A recent review by McKinsey and company (Batra et al., 2018) outline the point of consideration and potential benefits/risks of application of AL and especially for ML and DL technologies in various industries. Nine layers are identified as the type of ML/DL technology where companies from healthcare, pharmaceutical, and medical devices sectors can provide a particular single/double and multiple layers. Definition and examples of each of layer such as (1) accelerator (hardware), (2) head node (hardware), (3) interface, (4) framework (platform), (5) algorithm (platform), (6) architecture (platform), (7) methods (training), (8) data types (training), and (9) solution + use case (services). Of the AI demand and opportunity in various industries, healthcare has been identified to consist of a global market size of $5 to $10 trillion USD, with over 50 use cases, over $1.0 billion USD start-up equity, and 15 to 20% economic impact (where economic impact is the sum of the value related to all use cases divided by the global industry size). By comparison, pharmaceutical and medical products encompass <$5 trillion USD, 10 to 30 use case, <$0.5 billion USD for business start-up, but surprisingly providing >20% average AI economic impact (where the economic impact is defined as the sum of the value related to all use cases divided by the global industry size) (Batra et al., 2018).

Potential and Opportunities of AI/ML Solutions

ML, embedded in medical devices or as a standalone software, has a potential to transform clinical practice and enhance patient outcomes while cutting down the healthcare costs (Hlatky et al., 2013; Padhy et al., 2019). This transformative potential will be realized when ML algorithms: (1) replace a physician in making a clinical diagnosis, (2) help resolve a clinical question in the primary rather than specialist care setting, (3) make it possible to effectively monitor a patient at home instead of at a hospital, and (4) make an accurate judgment about the type of treatment and dose of a drug.

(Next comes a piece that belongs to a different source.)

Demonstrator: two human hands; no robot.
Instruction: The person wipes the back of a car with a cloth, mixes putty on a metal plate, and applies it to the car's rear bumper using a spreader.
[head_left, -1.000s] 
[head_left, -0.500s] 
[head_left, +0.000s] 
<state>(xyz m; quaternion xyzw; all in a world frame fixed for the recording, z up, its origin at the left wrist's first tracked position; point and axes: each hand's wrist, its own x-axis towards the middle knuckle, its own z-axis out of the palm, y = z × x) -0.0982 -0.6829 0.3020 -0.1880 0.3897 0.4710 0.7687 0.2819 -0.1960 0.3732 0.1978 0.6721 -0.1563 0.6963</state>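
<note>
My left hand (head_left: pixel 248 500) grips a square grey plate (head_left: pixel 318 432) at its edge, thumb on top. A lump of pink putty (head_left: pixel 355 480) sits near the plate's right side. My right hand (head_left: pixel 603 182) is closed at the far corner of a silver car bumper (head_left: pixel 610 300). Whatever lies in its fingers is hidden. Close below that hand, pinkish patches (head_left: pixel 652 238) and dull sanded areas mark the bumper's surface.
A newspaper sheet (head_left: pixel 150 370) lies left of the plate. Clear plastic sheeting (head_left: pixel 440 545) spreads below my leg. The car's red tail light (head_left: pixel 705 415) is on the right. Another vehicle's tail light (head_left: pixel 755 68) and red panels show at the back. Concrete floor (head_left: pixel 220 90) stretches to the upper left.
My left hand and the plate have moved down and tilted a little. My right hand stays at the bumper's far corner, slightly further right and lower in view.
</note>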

Above we provided examples of marketed AI/ML-based solutions across clinical continuum that hold to this promise. These are either autonomous, meaning that they do not technically require a physician to make a medical decision (t:slim X2 insulin pump, IDx-DR) or adjunct, meaning that they support decision making by providing additional evidence or recommendation, for consideration of a physician (all other presented examples). The support from AL/ML algorithm to continue learning and evaluating the data will shorten the time and lower the cost to provide health solution (e.g., diagnosis of a disease), improve accuracy from human-alone interpretation/evaluation, accelerate the solution for patients as compared to traditional approach, and prevent disease worsening or save life. Such solutions can bring measurable savings. For example, Skin Analytics® software for the identification of potentially cancerous skin lesions, reduced onwards referrals from primary to specialist care by around 50% (Phillips et al., 2019). A National Health Service (NHS) study conducted in Bristol in 2011, found that reducing the onward referral around this level could save £43,000 per 100,000 population (NHS, 2019).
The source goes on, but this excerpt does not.